SPATA2 v3.0.0 offers enhanced support for platforms like MERFISH, SlideSeq, Xenium, and more. The new S4 structure and classes SPATA2 uses provide a clearer framework for creating individual SPATA2 objects with specific spatial data sets. For each platform, we have created specialized tutorials for initiation and suggested processing steps. Note that all initiateSpataObject_*() functions from version 2.0.4 have been deprecated in favor of new initiation functions. Please refer to the respective tutorials via the dropdown button: Articles >> Object Initiation & Processing.

Deprecated functions, renaming and new naming conventions

“There are only two hard things in Computer Science: cache invalidation and naming things.” - Phil Carlton

With the improvements made to SPATA2 v3.0.0, multiple aspects and concepts have been renamed or the naming has been expanded. This has consequences for the function naming and thus for the code. While we deprecated multiple functions, we did so in a way that it automatically calls the new function in the background and prints out a warning that the function you just used is no longer in use and likely to disappear in the near future.


## the term expression matrix has been abandoned in favor of processed matrix
# this function throws a warning...
getExpressionMatrix(object, mtr_name = "LogNormalize")[1:5, 1:5]
## Warning in confuns::give_feedback(msg = msg, fdb.fn = fdb_fn, with.time =
## FALSE): Function `getExpressionMatrix()` is deprecated and will be deleted in
## the near future. Please use `getProcessedMatrix() or getMatrix()` instead.
## 5 x 5 sparse Matrix of class "dgCMatrix"
##            AAACAAGTATCTCCCA-1 AAACAATCTACTAGCA-1 AAACACCAATAACTGC-1
## AL627309.1                  .                  .                  .
## AL627309.3                  .                  .                  .
## AL669831.5                  .                  .                  .
## FAM87B                      .                  .                  .
## LINC00115                   .                  .                  .
##            AAACAGAGCGACTCCT-1 AAACAGCTTTCAGAAG-1
## AL627309.1                  .                  .
## AL627309.3                  .                  .
## AL669831.5                  .                  .
## FAM87B                      .                  .
## LINC00115                   .                  .

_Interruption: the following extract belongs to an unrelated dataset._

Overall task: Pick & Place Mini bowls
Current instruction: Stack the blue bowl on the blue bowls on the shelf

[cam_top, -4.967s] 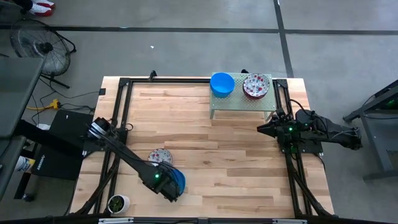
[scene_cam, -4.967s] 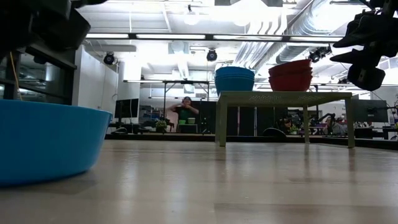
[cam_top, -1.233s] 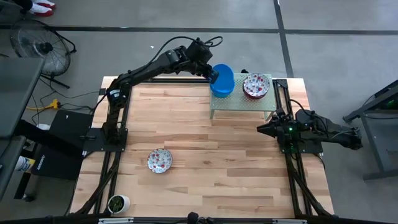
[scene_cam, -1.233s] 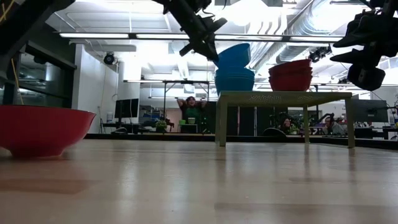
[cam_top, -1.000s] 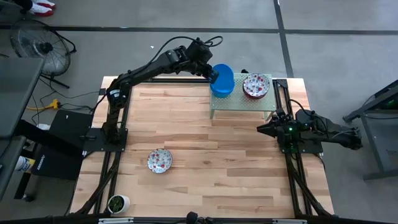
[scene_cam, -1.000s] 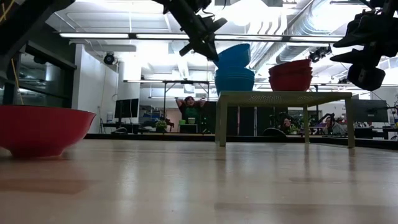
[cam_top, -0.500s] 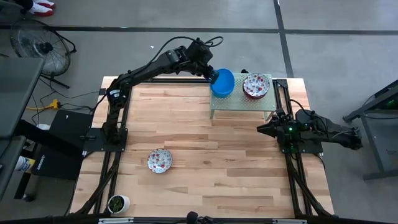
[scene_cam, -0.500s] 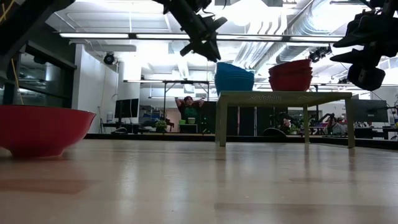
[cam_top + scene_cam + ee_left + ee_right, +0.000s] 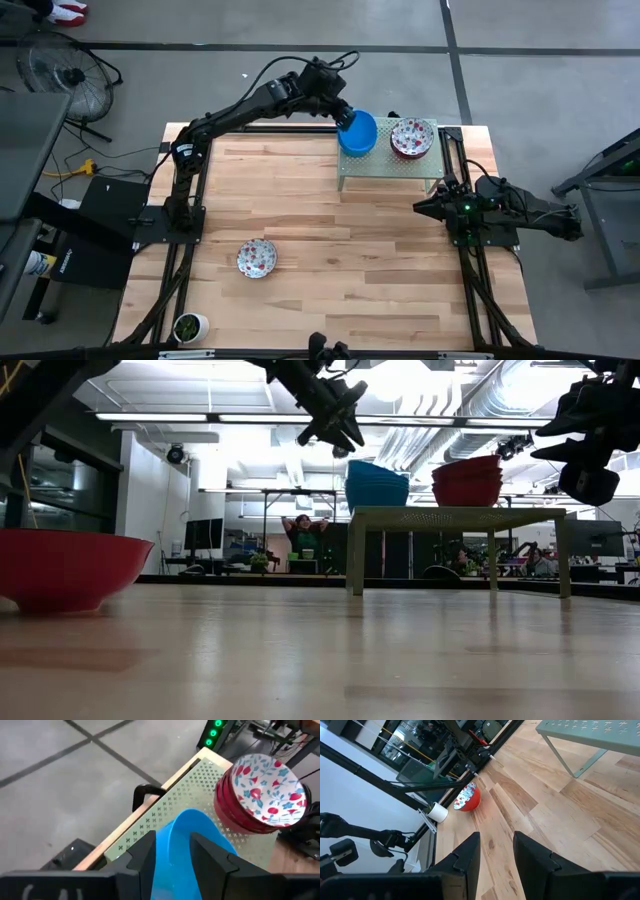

# ... and calls this one right after - your code should still work
getProcessedMatrix(object, mtr_name = "LogNormalize")[1:5, 1:5]
## 5 x 5 sparse Matrix of class "dgCMatrix"
##            AAACAAGTATCTCCCA-1 AAACAATCTACTAGCA-1 AAACACCAATAACTGC-1
## AL627309.1                  .                  .                  .
## AL627309.3                  .                  .                  .
## AL669831.5                  .                  .                  .
## FAM87B                      .                  .                  .
## LINC00115                   .                  .                  .
##            AAACAGAGCGACTCCT-1 AAACAGCTTTCAGAAG-1
## AL627309.1                  .                  .
## AL627309.3                  .                  .
## AL669831.5                  .                  .
## FAM87B                      .                  .
## LINC00115                   .                  .

However, multiple changes have been made and there might be code you wrote in the past that does not work any longer with SPATA2 v3.0.0. We apologize for that. If the automatically generated warning messages do not guide you or the function you want to use simply does not exist any longer, please raise an issue including the code of SPATA2 v2.0.4 and we will help you to write the code to obtain the same results with SPATA2 v3.0.0.

Active and inactive

The new SPATA2 object facilitates handling multiple data modalities. Often, the SPATA2 object contains more than one image (e.g., lowres and hires) or more than one data matrix (e.g. raw counts, log normalized counts, scaled). Functions that access data must choose one by default. Whenever there are two or more options, the function will default to what has been declared as active by the activate*() functions. The current active state can be checked with the corresponding active*() functions.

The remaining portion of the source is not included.